Continuous deployment and continuous delivery are sometime used as synonyms – but they are actually quite different.
The difference between the two is business considerations – continuous deployment doesn’t care about the business aspects only technical considerations around deployment into a new environment. On the other hand continuous delivery takes into account business considerations around deployment, and uses them as a gate for deployment decisions into production.
Continuous deployment is the technical capability of being able to automatically move artifacts from one environment to the next and ensure that the new environment is set up and configured properly. That is the focus of most DevOps activity and tools.
Continuous delivery is deployment from staging environments to the production environments – aka release. The difference between deployment and delivery are the unique attributes of the production environment. Even though the technical capability for automatic promotion to production may be the same as for continuous deployment – there are considerations for deployment to production that are different than those for any other environment. One example is that production has a unique set of provisioning and configuration needs not used by any other environment; another example is business gates always exist when promoting to production, and may not exist for any other environment.
Automation is enough to for continuous deployment, but continuous delivery is another matter. Production assurance is the link between the technical capabilities of continuous deployment to the business goal of enhanced delivery velocity and availability – aka continuous delivery.

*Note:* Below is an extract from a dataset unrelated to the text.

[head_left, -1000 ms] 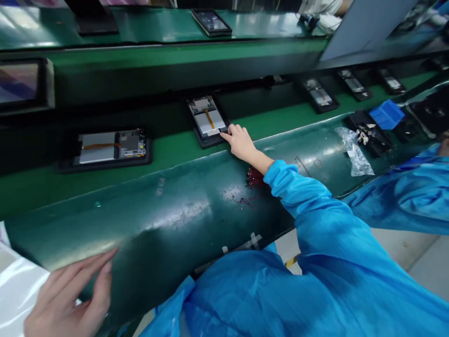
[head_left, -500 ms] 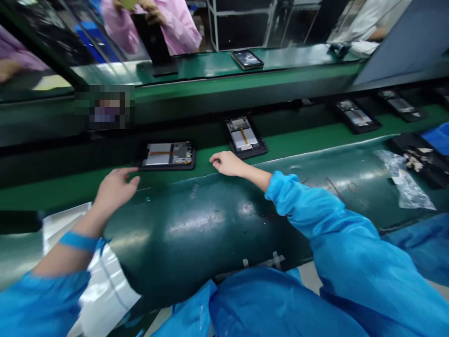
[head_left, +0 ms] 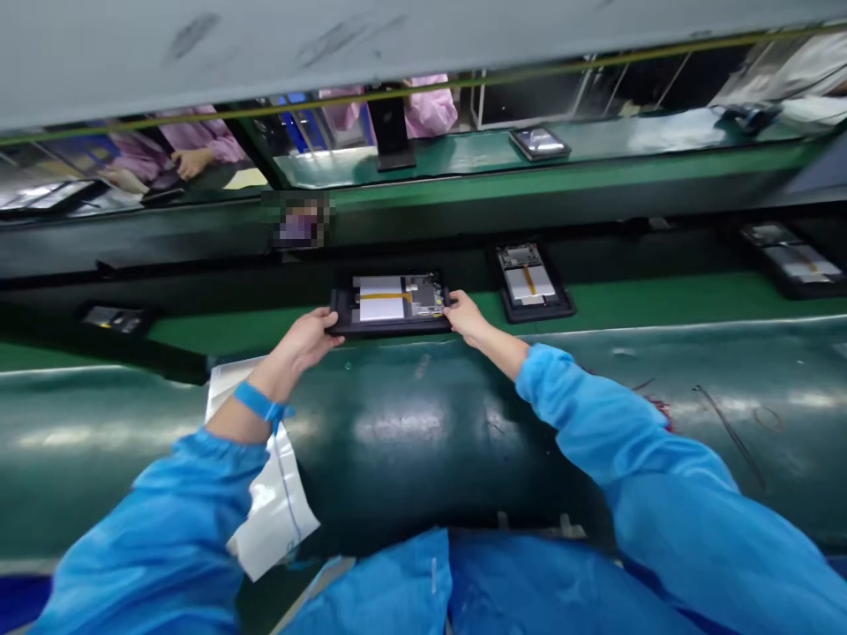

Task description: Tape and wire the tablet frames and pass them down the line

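A black tray [head_left: 344, 319] bears an opened device [head_left: 382, 298] with a silver battery, an orange flex strip and a circuit board. My left hand [head_left: 308, 339] grips the tray's left end, thumb on top and fingers at the side. At its right end, my right hand [head_left: 465, 316] pinches the edge. Both blue-sleeved arms reach forward over the dark green bench. To the right of this tray, a second black tray [head_left: 565, 304] with a similar opened device rests on the green belt [head_left: 615, 300].
Another loaded tray [head_left: 787, 256] lies far right, and one [head_left: 119, 319] far left behind a dark bar [head_left: 178, 357]. White sheets [head_left: 274, 511] hang near my left forearm. Thin wires [head_left: 728, 423] lie on the bench. Across the line, people in pink sleeves [head_left: 430, 106] work.
Both hands have closed on the ends of the tray, which they were beside before. The view has shifted, showing a grey panel overhead and a tray at the far left.
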`<state>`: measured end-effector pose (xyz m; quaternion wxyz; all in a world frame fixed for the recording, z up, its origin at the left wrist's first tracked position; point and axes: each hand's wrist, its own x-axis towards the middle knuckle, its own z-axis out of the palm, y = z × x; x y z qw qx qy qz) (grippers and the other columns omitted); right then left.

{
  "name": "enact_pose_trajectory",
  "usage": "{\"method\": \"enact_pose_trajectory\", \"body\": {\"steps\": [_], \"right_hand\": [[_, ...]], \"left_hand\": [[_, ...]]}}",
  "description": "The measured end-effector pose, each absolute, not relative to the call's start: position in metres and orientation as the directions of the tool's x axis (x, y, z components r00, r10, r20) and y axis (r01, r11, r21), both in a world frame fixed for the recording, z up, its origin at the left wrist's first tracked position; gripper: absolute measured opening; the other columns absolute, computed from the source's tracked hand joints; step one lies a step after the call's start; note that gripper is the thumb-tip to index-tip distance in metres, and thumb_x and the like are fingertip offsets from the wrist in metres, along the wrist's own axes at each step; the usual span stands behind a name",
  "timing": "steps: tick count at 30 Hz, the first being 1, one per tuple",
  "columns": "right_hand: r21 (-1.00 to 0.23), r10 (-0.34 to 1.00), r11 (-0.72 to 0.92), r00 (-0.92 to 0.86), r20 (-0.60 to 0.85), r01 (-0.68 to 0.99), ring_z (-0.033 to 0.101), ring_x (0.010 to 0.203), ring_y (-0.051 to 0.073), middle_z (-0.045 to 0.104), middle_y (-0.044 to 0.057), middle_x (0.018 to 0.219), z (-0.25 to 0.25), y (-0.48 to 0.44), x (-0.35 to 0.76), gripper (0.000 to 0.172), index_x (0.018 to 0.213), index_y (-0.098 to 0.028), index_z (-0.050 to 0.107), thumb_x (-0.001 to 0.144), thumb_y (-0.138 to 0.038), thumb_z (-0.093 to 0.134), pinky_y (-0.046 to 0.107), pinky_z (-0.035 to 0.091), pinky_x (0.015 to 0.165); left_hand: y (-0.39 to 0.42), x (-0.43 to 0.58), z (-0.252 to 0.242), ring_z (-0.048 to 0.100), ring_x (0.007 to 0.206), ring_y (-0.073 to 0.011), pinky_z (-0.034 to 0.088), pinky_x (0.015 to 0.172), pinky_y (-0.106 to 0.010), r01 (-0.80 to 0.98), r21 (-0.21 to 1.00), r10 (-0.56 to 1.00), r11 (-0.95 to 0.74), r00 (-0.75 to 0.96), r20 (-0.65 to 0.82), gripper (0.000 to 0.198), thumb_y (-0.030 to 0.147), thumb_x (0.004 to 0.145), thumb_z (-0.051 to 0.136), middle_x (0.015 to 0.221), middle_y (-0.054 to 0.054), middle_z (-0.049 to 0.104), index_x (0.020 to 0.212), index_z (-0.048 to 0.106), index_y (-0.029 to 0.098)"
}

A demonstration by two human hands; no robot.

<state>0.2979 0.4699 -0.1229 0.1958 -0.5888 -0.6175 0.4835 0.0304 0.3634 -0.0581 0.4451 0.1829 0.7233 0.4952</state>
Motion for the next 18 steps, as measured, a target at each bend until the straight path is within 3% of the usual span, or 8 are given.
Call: {"method": "enact_pose_trajectory", "body": {"steps": [2,4,6,9,11,13,16,18], "right_hand": [[-0.846,0.919,-0.093,-0.282,-0.276,0.525,0.073,0.106,0.016,0.076,0.01,0.124,-0.114,0.458,0.326,0.044,0.147,-0.012,0.059,0.103,-0.009,0.054,0.035,0.06,0.1],[-0.856,0.901,-0.031,-0.357,-0.248,0.515,0.073,0.109,0.016,0.078,0.009,0.125,-0.104,0.448,0.355,0.048,0.145,-0.013,0.065,0.099,-0.004,0.056,0.034,0.057,0.107],[-0.85,0.854,0.055,-0.466,-0.232,0.524,0.073,0.112,0.019,0.079,0.008,0.127,-0.096,0.442,0.377,0.048,0.138,-0.016,0.073,0.094,-0.002,0.06,0.036,0.054,0.112],[-0.756,0.709,0.335,-0.679,-0.191,0.563,0.07,0.124,0.024,0.078,0.009,0.135,-0.099,0.436,0.382,0.047,0.134,-0.017,0.078,0.093,-0.002,0.059,0.04,0.05,0.117],[-0.651,0.608,0.499,-0.767,-0.206,0.571,0.067,0.132,0.027,0.075,0.01,0.141,-0.108,0.429,0.369,0.05,0.136,-0.018,0.077,0.094,-0.002,0.055,0.042,0.048,0.118],[-0.57,0.575,0.561,-0.778,-0.253,0.6,0.063,0.135,0.03,0.073,0.01,0.143,-0.116,0.419,0.351,0.053,0.139,-0.022,0.076,0.097,-0.003,0.051,0.047,0.047,0.118],[-0.485,0.634,0.588,-0.741,-0.222,0.648,0.056,0.139,0.034,0.066,0.012,0.146,-0.118,0.403,0.335,0.057,0.145,-0.027,0.07,0.099,-0.004,0.045,0.054,0.046,0.114],[-0.458,0.689,0.59,-0.71,-0.143,0.665,0.054,0.137,0.034,0.063,0.014,0.146,-0.109,0.39,0.341,0.058,0.148,-0.026,0.066,0.099,-0.005,0.043,0.052,0.046,0.109]], "left_hand": [[0.314,0.05,-0.048,0.065,0.074,-0.0163,0.056,0.067,-0.027,-0.238,0.852,0.739,0.467,-0.425,-0.523,0.012,0.005,0.085,0.072,0.089,-0.007,0.069,0.093,0.068,0.013],[0.253,0.076,-0.049,0.071,0.086,-0.0216,0.06,0.075,-0.03,-0.283,0.809,0.763,0.515,-0.279,-0.583,0.034,0.007,0.072,0.085,0.102,-0.011,0.075,0.103,0.074,0.014],[0.193,0.108,-0.06,0.074,0.101,-0.0263,0.061,0.09,-0.034,-0.305,0.75,0.775,0.587,-0.058,-0.63,0.045,0.025,0.071,0.097,0.114,-0.013,0.077,0.112,0.08,0.016],[0.127,0.16,-0.088,0.074,0.113,-0.0288,0.057,0.101,-0.033,-0.28,0.579,0.639,0.766,0.229,-0.734,0.054,0.049,0.071,0.1,0.119,-0.017,0.078,0.11,0.085,0.014],[0.106,0.189,-0.104,0.072,0.122,-0.03,0.054,0.11,-0.035,-0.299,0.475,0.556,0.828,0.328,-0.764,0.058,0.05,0.071,0.1,0.125,-0.017,0.077,0.115,0.085,0.016],[0.097,0.206,-0.111,0.07,0.125,-0.0311,0.052,0.115,-0.04,-0.329,0.438,0.54,0.837,0.356,-0.763,0.059,0.051,0.072,0.098,0.131,-0.016,0.075,0.121,0.084,0.021],[0.089,0.197,-0.106,0.071,0.124,-0.0352,0.053,0.115,-0.048,-0.156,0.602,0.618,0.783,0.3,-0.727,0.053,0.06,0.08,0.087,0.134,-0.013,0.075,0.123,0.084,0.028],[0.081,0.166,-0.102,0.071,0.122,-0.0389,0.056,0.111,-0.053,0.144,0.771,0.773,0.62,0.051,-0.632,0.045,0.065,0.084,0.079,0.128,-0.007,0.077,0.117,0.085,0.036]]}}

For long term success, DevOps teams will need to provide the business with more than just DevOps automation, they’ll also need to provide production assurance to lower the overall risk of release, not just increase release velocity. The current DevOps focus is on the automation needed to provision and configure environments, and to deploy application artifacts into those environments. Modern deployment paradigms (virtualization, containers) are making application deployment topologies and configuration more complex, which is causing DevOps automation complexity to increase as well.
The role of assurance in developing application code is clear, no one releases application features that haven’t been thoroughly tested – unit tests, integration tests, regression tests etc. The only app testing requirement driven by DevOps is that application testing at all levels must be automated – otherwise testing becomes a bottleneck and may be circumvented to achieve velocity.
Not the same can be said for DevOps automation, which is essentially infrastructure and configuration as code. Achieving continuous delivery requires confidence that the deployment code will work correctly in production, and when it breaks the problem will be easy to diagnose and repair. But this just isn’t the case – very little testing is done to release automation code and what little is done is only at the unit test level. There has been some effort to introduce Test Driven Development for DevOps automation tools – but because of the unique attributes of the production environment even when adopted that isn’t enough.
Traditional testing falls short for DevOps automation because it is impossible (or at least uneconomical) to test deployment automation in production – companies do not have a “spare” production environment for deployment testing. This means production deployment is exposed to human errors during the coding of the automation (aka bugs) which will only increase along with the adoption of DevOps and new, more complex, deployment architectures (micro-services and containers).
Because of its importance, and the difficulty of testing deployment in a production environment, DevOps needs production assurance – a method to validate production deployment to ensure the correctness of the production topology and configuration, the ability to differentiate between application and deployment bugs, and a feedback loop that links production deployment problems to the artifacts and staging environments that caused the problem. There are four steps to enabling Production Assurance:
- DevOps automation based on an explicit deployment model.
- Replicable, versioned staging environments.
- DevOps automation development using the same development and testing rigor as application code.
- Validated production deployment topologies.
- A way to quickly differentiate application bugs from deployment bugs and a fast, easy mapping of deployment problems back to the specific staging environments that created them.
Adopting DevOps without Production Assurance increases the risk of deployment issues stemming from mistaken configuration or insufficient testing. As DevOps matures and deployment architectures become more complex (e.g. containers) automated deployment (aka configuration as code) is becoming more like programming – and configuration issues become a complex interleaving of human error and automation bugs.
Businesses adopt DevOps in order to achieve increased delivery velocity, but it can’t come at the expense of availability. Velocity can be measured in a variety of ways, from a purely technical measure like time-to-null-deploy to more business oriented measures like the ratio between number-of-deliveries per quarter, month, day or even hour and the number of rollbacks (or roll-forwards). Availability is the ratio between uptime and operation time and needs to take into account mean time to detect, triage and repair a problem (triage is the gross ability to assign the problem to Dev or Ops). DevOps is focused on velocity, production assurance – availability.
Production assurance is complementary to DevOps, extending DevOps methodology during and after application production deployment, aka release. DevOps focuses on automation of all environments while production assurance focuses the unique aspects of the production environment and how it relates to previous environments. Production assurance provides visibility into and assurance of complex deployments in order to minimize incorrect deployment and the time to detect, triage, diagnose and repair deployment issues.